Box<T> is one of the smart pointers in the Rust standard library. It provides a way to allocate enough memory on the heap to store a value of the corresponding type, and then it serves as a handle, a pointer to that memory. Box<T> owns the data it points to; when it is dropped, the corresponding piece of memory on the heap is deallocated.
A very useful way to think of boxes is to consider them as regular values, but with a fixed size. That is, Box<T> is equivalent to just T, except it always takes a number of bytes which correspond to the pointer size of your machine. We say that (owned) boxes provide value semantics. Internally, they are implemented using raw pointers, like almost any other high-level abstraction.

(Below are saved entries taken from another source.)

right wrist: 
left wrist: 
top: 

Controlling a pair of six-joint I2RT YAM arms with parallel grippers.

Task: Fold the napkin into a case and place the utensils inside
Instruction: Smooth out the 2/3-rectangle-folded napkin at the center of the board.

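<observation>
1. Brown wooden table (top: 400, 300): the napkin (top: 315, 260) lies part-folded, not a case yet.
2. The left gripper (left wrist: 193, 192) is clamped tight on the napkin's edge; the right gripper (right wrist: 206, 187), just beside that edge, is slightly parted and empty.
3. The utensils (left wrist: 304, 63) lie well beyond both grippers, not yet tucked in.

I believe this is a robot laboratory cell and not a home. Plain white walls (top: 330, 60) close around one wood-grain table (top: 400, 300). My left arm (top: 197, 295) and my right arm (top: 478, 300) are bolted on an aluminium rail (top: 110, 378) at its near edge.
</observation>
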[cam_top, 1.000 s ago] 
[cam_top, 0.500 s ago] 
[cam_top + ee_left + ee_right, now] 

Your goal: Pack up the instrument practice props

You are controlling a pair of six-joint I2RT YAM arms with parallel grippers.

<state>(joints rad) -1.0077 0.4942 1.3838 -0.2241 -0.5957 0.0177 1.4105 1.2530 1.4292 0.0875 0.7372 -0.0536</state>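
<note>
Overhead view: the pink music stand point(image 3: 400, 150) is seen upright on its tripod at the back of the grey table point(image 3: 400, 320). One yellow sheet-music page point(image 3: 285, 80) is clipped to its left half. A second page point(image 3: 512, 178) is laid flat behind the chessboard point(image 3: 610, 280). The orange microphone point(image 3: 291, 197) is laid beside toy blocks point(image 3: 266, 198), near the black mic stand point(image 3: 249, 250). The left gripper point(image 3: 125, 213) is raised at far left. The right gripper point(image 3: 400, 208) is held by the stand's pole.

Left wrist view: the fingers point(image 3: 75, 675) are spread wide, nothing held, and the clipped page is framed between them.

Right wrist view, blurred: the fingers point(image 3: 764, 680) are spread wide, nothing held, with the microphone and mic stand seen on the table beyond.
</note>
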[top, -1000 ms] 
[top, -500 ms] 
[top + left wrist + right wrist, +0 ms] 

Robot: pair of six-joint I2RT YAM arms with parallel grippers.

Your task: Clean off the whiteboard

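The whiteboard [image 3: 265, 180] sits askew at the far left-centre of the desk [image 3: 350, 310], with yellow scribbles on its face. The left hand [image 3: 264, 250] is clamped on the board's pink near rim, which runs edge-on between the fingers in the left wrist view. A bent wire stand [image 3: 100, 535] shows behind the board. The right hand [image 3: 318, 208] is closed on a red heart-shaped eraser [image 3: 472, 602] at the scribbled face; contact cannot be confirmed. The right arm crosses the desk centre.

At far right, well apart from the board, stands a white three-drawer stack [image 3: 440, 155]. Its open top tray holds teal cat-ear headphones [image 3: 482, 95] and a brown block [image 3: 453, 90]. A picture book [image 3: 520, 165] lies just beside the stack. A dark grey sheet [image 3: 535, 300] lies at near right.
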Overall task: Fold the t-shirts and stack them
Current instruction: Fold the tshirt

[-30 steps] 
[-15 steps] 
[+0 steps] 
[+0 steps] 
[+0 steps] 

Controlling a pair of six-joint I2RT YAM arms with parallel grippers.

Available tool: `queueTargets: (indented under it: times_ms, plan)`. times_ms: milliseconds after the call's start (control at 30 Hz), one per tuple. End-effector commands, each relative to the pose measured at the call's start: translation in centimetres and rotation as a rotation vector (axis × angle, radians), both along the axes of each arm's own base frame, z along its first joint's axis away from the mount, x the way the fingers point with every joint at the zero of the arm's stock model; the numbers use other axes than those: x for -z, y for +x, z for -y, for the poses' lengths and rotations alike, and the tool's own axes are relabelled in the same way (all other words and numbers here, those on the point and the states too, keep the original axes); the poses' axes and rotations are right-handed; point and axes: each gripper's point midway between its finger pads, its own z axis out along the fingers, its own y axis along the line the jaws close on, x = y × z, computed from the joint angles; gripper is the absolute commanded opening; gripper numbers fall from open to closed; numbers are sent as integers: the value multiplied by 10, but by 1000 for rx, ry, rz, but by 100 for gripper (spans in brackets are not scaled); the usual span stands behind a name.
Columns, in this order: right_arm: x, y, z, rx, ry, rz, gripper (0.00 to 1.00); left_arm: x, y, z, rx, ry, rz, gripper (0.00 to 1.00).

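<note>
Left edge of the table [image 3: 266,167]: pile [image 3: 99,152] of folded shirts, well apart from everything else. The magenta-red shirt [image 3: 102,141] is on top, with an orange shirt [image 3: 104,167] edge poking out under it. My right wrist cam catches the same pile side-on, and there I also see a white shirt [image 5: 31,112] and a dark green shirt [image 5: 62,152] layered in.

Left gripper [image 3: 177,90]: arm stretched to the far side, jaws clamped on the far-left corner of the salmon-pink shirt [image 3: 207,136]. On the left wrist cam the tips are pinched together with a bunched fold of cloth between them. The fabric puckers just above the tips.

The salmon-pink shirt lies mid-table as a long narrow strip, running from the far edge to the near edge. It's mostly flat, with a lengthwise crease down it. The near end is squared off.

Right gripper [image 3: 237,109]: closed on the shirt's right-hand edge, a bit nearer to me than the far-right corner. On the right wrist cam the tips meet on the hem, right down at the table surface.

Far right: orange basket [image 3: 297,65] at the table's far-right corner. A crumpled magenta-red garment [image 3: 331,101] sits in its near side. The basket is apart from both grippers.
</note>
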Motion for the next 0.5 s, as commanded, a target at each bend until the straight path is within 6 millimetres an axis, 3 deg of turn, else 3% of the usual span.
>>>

Boxes (in fact, this is true for almost all of the other smart pointers, like Rc) can also be borrowed: you can get a &T out of Box<T>. This can happen automatically with the . operator or you can do it explicitly by dereferencing and referencing it again:
let x: Box<u32> = Box::new(12);
let y: &u32 = &*x;
In this regard, Boxes are similar to built-in pointers - you can use dereference operator to reach their contents. This is possible because the dereference operator in Rust is overloadable, and it is overloaded for most (if not all) of the smart pointer types. This allows easy borrowing of these pointers contents.
And, finally, ref is just a syntax in patterns to obtain a variable of the reference type instead of a value. For example:
let x: u32 = 12;
let y = x; // y: u32, a copy of x
let ref z = x; // z: &u32, points to x
let ref mut zz = x; // zz: &mut u32, points to x
While the above example can be rewritten with reference operators:
let z = &x;
let zz = &mut x;
(which would also make it more idiomatic), there are cases when refs are indispensable, for example, when taking references into enum variants:
let x: Option<Vec<u32>> = ...;
match x {
Some(ref v) => ...
None => ...
}
In the above example, x is only borrowed inside the whole match statement, which allows using x after this match. If we write it as such:
match x {
Some(v) => ...
None => ...
}
then x will be consumed by this match and will become unusable after it.
Box is logically a newtype around a raw pointer (*const T). However, it allocates and deallocates its data during construction and destruction, so does not have to borrow data from some other source.
The same thing is true of other pointer types, like Rc - a reference counted pointer. These are structs containing private raw pointers which they allocate into and deallocate from.
A raw pointer has exactly the same layout as a a normal pointer, so are not compatible with C pointers in several cases. Importantly, *const str and *const [T] are fat pointers, which means they contain extra information about the value's length.
However, raw pointers makes absolutely no guarantees as to their validity. For example, I can safely do
123 as *const String
This pointer is invalid, since the memory location 123 does not point to a valid String. Thus, when dereferencing one, an unsafe block is required.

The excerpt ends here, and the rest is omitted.